### Exercise requirements
Return the material below exactly, but only from the line with "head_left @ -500" through the line with "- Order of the", and without its pictures.

>>>

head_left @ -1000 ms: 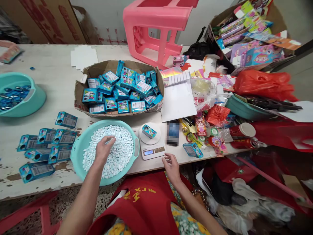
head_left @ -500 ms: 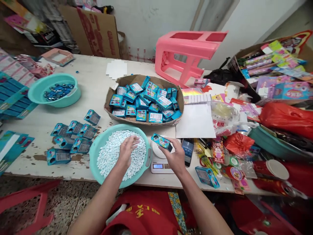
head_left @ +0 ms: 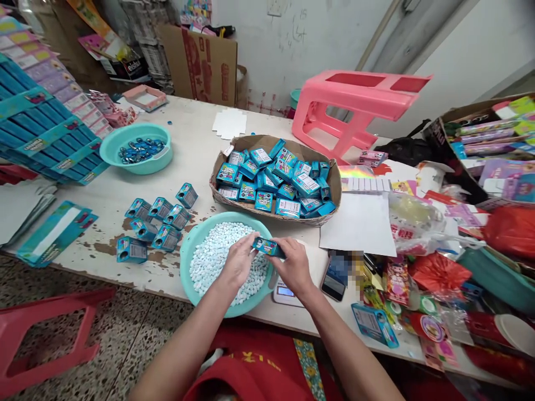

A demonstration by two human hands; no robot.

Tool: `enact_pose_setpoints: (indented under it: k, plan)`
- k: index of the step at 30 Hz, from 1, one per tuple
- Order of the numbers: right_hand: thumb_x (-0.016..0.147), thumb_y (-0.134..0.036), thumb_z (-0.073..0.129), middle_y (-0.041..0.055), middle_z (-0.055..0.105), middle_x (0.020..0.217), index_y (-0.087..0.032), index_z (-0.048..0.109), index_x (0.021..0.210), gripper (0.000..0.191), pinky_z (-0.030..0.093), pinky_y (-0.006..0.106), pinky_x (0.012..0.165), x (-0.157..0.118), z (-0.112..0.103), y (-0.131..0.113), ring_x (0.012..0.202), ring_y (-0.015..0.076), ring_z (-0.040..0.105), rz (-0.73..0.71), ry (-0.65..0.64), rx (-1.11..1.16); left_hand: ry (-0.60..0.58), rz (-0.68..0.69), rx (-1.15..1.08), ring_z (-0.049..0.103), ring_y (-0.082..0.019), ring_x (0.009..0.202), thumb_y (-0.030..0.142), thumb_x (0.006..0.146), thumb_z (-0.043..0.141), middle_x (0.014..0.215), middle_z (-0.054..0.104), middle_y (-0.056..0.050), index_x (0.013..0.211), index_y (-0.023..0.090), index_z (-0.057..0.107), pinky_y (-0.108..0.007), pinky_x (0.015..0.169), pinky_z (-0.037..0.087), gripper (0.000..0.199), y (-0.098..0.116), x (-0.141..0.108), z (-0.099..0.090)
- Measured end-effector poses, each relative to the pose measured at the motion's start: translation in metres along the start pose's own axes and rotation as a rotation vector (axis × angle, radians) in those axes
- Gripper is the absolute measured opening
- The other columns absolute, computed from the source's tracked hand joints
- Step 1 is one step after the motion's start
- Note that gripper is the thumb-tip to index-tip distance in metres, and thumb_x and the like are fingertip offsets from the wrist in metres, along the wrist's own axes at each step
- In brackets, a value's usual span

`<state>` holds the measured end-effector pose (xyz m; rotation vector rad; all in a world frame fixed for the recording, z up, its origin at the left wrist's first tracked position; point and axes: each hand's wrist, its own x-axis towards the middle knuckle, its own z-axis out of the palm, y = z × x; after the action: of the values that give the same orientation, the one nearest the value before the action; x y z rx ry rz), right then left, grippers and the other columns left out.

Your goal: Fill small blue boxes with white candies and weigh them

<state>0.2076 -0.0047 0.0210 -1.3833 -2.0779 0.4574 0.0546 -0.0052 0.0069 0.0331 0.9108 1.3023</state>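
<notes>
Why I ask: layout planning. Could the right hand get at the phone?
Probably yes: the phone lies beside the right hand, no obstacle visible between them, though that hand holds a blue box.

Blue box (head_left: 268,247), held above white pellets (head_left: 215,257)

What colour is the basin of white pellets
The basin is light turquoise, shown in the head view.

Right before you, the candy basin (head_left: 185,273); to its right, the digital scale (head_left: 284,299), then the smartphone (head_left: 335,278). Behind the basin, a carton (head_left: 240,206) full of small boxes (head_left: 267,179); beyond, rightward, the stool (head_left: 346,89). On your left, loose boxes (head_left: 166,238), a second basin (head_left: 137,168) behind them.
</notes>
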Motion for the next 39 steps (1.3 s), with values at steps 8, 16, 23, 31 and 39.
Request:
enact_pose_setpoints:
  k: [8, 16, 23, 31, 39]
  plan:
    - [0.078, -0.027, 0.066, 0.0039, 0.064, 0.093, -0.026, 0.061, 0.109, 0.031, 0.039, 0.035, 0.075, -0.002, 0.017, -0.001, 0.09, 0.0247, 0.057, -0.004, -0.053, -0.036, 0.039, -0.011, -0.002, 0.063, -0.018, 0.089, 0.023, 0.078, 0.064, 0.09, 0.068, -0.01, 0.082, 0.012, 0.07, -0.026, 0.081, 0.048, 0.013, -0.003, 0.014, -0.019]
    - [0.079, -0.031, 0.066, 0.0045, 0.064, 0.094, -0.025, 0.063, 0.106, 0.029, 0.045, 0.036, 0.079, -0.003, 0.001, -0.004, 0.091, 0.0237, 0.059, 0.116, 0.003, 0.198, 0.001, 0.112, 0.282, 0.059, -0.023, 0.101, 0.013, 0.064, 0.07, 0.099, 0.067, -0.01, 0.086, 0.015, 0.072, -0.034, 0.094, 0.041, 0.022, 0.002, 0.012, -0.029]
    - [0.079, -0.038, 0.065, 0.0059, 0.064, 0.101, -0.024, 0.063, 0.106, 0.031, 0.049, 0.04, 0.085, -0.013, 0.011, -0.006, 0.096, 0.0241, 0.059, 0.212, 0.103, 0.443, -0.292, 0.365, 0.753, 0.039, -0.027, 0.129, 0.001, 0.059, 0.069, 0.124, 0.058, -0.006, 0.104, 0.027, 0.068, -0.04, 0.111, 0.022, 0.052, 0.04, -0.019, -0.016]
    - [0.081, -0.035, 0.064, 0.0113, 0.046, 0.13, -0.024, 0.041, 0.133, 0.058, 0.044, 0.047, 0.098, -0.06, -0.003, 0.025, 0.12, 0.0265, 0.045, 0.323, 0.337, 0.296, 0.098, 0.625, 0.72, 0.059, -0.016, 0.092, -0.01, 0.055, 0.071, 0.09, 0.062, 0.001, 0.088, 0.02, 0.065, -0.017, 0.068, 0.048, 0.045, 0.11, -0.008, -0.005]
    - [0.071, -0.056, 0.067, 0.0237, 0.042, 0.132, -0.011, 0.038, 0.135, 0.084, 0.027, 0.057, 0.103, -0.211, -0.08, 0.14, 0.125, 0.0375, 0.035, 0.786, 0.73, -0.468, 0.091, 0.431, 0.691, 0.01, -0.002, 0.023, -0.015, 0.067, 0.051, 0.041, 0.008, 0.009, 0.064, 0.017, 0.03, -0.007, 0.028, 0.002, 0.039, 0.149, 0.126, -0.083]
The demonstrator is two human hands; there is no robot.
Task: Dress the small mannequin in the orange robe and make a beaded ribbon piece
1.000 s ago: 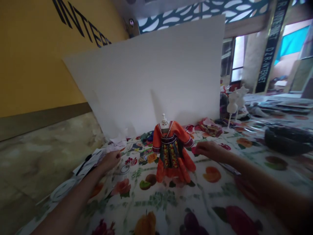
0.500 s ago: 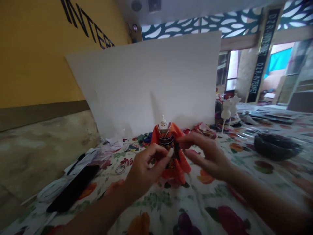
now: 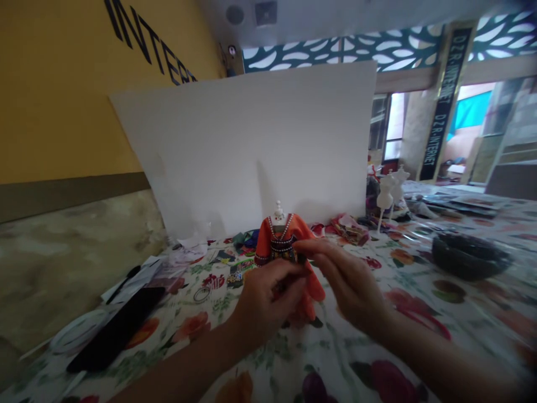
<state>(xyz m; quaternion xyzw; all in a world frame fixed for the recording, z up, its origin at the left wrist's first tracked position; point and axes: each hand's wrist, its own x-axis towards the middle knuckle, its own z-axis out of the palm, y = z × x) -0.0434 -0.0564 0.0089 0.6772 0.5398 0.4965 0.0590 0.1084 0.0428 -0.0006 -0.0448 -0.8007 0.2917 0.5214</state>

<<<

### Solution for this problem
head_left @ -500 ms: 
head_left @ +0 ms: 

A demonstration by two human hands; no robot.

Tool: `enact_pose_setpoints: (indented under it: k, plan)`
- k: index of the step at 30 Hz, from 1, one per tuple
- Order of the numbers: right_hand: thumb_x (-0.016..0.147), thumb_y (-0.134..0.036), thumb_z (-0.073..0.129), middle_y (-0.041..0.055), middle_z (-0.055..0.105), middle_x (0.020..0.217), index_y (-0.087..0.032), index_z (-0.048..0.109), index_x (0.021..0.210), gripper (0.000..0.191), pinky_z (-0.030..0.093), pinky_y (-0.006..0.106), pinky_x (0.012..0.165), x (-0.157..0.118), z (-0.112..0.103), y (-0.131..0.113), ring_x (0.012..0.202), ring_y (-0.015..0.076), ring_z (-0.040..0.105), rz (-0.73..0.71), ry (-0.65..0.64), rx (-1.11..1.16); left_hand: ry (-0.60..0.58), rz (-0.68..0.69), rx (-1.15..1.08), ring_z (-0.049..0.103), ring_y (-0.082..0.019), ring_x (0.009..0.202), thumb_y (-0.030..0.142), thumb_x (0.006..0.146), thumb_z (-0.043..0.141), middle_x (0.014..0.215), middle_z (-0.054..0.104), middle_y (-0.056..0.050), index_x (0.013..0.211), index_y (-0.023..0.090), index_z (-0.057..0.107), pinky_y (-0.108..0.007), pinky_x (0.015..0.169), pinky_z (-0.037..0.087), gripper (0.000..0.199), y (-0.098..0.116), x (-0.141..0.108), z (-0.099..0.090)

That concludes the response.